The images by Saeed Gholamhoseini were shot in Shahriar, some 20 kilometers west of Tehran, and published in the Shahrvand daily, which said some 50 men, women and children, many of them drug addicts, live in the cemetery.
In one of the images published this week, a grime-streaked man rises out of a grave, smoke from a fire providing warmth inside rising around him. Others gather for warmth, smoking.
Even in Iran, where unemployment runs high and its currency has fallen drastically against the US dollar, the photos have struck a nerve.
Oscar-winning film director Asghar Farhadi, upset by the images, wrote an open letter to Iranian President Hassan Rouhani. In it, he suggested officials should go out in disguise into the communities they represent to see what life is really like.
“Today, I read a shocking report about men, women and children who are living in graves of a cemetery near Tehran in these cold nights and now I am full of shame and have tears in my eyes," Farhadi wrote.

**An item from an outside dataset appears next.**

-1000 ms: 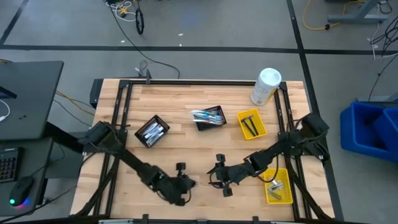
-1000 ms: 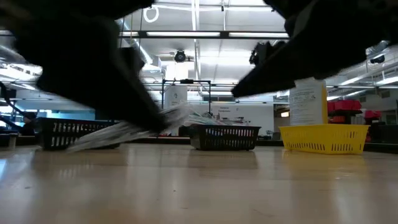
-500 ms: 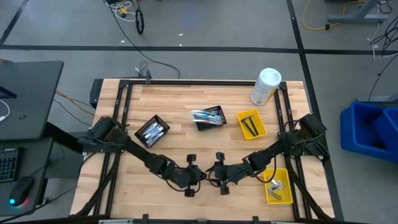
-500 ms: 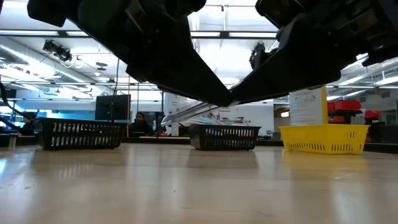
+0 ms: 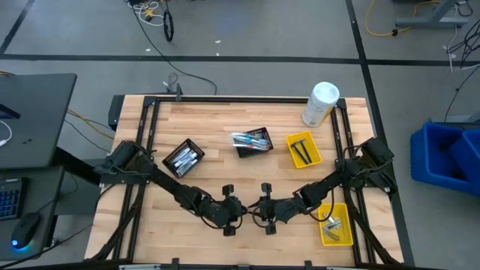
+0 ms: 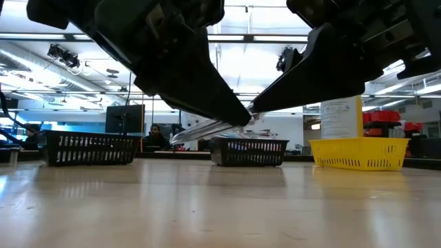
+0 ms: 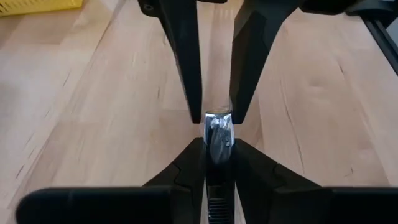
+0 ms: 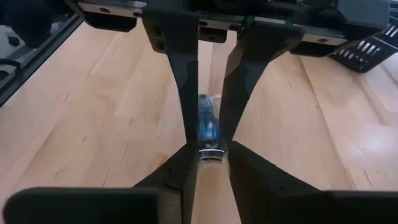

Rouhani himself responded on Wednesday to both Farhadi and the images.
"We had heard some poor and homeless people are sleeping in cartons or under bridges, but we hadn't heard about them sleeping in tombs!" he said.
Rouhani said the government cannot accept seeing the homeless living in such conditions. His comments come ahead of Iran's presidential election in May, in which Rouhani is expected to seek a second four-year term.